Based on the probable fact that the Martian rivers had no plants to stabilize their banks, and considering the gravity on Mars, the pair of researchers says that the Jezero Delta took at least 20 to 40 years to form, but that period of time was intermittent, and spanned some 400,000 years.
And that brings us back to the problem of time.
“This is useful because one of the great unknowns on Mars is time,” said Lapôtre. “By finding a way to calculate the speed of the process, we can start to gain that dimension of time.”
On Earth, meandering single-thread rivers are most often found with vegetation on their banks. Only recently were these types of plantless rivers detected, and before that, scientists thought that before plants appeared on Earth, there were only twisted, multi-strand rivers. But now scientists have found many single-threaded rivers without banks of vegetation.
“This specifically has not been done before because single-threaded rivers without plants were not really on anyone’s radar,” Lapôtre said. “It also has interesting implications for how rivers on Earth could have worked before there were plants.”
All rivers can go through drier spells, and it’s wet spells that create sediment buildup in deltas. The researchers think that on Mars, dry periods were 20 times more frequent than on Earth today. “People have been thinking more and more about the fact that the flows on Mars were probably not continuous and that there were times when they had flows and others when they had dry periods,” Lapôtre said. “This is a novel way to establish quantitative restrictions on the frequency with which the fluxes probably occurred on Mars.”

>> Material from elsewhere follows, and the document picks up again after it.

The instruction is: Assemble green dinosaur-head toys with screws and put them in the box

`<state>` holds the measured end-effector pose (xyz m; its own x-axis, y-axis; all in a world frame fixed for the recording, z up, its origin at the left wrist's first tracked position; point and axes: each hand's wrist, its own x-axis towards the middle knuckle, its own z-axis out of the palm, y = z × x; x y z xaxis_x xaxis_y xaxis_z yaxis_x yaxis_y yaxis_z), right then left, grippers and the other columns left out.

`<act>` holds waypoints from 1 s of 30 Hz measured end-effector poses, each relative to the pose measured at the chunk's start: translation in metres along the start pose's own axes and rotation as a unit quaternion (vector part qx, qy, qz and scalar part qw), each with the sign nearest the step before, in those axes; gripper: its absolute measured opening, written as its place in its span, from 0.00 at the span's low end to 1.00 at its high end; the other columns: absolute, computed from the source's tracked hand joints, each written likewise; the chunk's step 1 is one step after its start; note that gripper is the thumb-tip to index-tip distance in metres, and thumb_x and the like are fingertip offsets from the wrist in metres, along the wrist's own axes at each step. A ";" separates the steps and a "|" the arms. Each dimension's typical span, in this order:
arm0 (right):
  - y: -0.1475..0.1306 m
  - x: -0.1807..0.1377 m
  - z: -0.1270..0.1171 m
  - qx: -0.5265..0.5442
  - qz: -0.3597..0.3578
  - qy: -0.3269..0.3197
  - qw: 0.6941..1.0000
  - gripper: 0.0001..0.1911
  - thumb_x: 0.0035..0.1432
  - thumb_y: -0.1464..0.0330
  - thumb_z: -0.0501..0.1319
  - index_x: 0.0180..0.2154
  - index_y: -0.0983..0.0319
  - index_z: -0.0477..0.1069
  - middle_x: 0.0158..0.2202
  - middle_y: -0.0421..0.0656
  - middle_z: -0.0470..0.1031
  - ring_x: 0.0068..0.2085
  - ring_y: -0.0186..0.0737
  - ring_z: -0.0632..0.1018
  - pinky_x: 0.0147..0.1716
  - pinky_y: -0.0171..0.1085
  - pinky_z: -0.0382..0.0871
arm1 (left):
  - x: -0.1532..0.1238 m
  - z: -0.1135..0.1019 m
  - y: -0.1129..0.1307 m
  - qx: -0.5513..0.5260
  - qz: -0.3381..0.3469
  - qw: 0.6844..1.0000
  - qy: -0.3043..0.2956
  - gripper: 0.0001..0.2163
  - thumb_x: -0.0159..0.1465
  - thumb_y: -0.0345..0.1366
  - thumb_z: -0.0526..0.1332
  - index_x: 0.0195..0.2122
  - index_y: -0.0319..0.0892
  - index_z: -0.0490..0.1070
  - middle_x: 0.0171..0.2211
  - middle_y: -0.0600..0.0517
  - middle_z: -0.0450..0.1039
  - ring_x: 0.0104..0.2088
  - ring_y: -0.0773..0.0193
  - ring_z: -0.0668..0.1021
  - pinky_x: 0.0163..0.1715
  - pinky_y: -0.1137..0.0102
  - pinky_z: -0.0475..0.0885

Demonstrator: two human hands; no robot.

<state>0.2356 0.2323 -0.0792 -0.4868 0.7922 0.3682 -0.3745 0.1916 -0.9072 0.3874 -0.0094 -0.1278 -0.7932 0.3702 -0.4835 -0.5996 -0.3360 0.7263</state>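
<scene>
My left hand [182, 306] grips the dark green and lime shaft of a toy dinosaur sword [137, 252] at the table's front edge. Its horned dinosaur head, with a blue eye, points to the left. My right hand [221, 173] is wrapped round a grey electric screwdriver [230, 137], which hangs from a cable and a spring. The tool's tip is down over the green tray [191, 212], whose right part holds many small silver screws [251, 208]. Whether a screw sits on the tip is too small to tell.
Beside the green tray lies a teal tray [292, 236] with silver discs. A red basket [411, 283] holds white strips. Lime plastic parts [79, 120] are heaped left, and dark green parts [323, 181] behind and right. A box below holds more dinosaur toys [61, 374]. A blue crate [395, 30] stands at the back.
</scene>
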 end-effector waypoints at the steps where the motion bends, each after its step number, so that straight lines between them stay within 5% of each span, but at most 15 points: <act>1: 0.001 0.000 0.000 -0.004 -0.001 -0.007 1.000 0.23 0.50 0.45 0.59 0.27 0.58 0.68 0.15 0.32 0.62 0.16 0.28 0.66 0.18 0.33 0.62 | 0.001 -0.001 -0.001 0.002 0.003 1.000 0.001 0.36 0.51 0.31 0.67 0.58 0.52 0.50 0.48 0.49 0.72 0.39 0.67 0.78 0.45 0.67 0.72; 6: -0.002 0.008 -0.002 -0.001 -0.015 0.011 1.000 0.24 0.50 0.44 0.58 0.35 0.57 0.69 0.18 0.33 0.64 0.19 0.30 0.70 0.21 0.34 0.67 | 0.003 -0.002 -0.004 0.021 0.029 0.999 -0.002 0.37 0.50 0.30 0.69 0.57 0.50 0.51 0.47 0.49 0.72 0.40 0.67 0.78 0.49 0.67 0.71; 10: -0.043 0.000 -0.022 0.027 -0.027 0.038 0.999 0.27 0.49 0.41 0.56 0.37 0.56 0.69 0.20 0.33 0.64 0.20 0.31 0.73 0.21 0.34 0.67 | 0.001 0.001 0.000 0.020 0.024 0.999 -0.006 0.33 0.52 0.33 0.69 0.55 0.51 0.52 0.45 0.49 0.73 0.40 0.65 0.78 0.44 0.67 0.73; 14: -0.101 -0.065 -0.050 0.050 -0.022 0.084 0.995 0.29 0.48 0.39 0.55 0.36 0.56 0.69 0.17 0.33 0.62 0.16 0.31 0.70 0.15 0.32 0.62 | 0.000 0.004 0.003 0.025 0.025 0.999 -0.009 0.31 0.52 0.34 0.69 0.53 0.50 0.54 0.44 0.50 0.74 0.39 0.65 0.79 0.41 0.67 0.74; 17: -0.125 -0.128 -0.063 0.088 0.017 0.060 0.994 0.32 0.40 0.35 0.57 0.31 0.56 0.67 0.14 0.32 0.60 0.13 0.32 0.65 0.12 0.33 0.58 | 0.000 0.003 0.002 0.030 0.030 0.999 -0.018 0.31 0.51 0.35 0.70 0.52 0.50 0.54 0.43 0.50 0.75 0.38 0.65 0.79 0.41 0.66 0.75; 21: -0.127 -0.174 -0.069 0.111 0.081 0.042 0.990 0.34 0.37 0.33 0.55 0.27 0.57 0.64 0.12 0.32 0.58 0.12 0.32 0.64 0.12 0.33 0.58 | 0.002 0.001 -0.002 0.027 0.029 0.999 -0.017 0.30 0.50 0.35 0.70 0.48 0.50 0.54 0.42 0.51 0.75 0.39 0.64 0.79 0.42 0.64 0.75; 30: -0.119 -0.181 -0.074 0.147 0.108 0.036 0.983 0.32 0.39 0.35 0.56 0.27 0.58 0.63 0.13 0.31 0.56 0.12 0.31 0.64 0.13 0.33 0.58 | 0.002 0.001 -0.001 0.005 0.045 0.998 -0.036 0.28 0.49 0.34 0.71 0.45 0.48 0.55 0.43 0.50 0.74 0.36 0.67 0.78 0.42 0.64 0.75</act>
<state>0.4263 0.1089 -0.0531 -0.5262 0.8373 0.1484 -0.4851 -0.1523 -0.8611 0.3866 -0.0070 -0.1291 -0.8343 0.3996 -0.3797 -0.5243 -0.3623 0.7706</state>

If there was life in the Jezero crater, most scientists seem to think that it never evolved much and was restricted to single-celled organisms. With this new understanding of how sediment deposits formed in Jezero Crater, and how it probably preserved evidence of life, it makes the Perseverance Rover mission even more exciting.
Life on Earth began about 3.5 billion years ago, around the same time as the Jezero crater was formed. Any life on Earth would have been single-celled when the crater formed. If single-celled life was present in Jezero long before multicellular life evolved on Earth, then something stopped Martian life, depleting the atmosphere and sterilizing the planet.
Since Earth is such a geologically active planet compared to Mars, many ancient proofs of life have been erased. But that never happened on Mars. In that sense, the Jezero crater may be a kind of time capsule, waiting to be opened by NASA’s Perseverance Rover.
We may finally, unequivocally, have evidence of past lives on Mars.
“Being able to use another planet as a laboratory experiment of how life could have started elsewhere or where there is a better record of how life started in the first place, that could actually teach us a lot about what life is.” Lapôtre said. “These will be the first samples we’ve seen as a rock on Mars and then brought back to Earth, so it’s quite exciting.”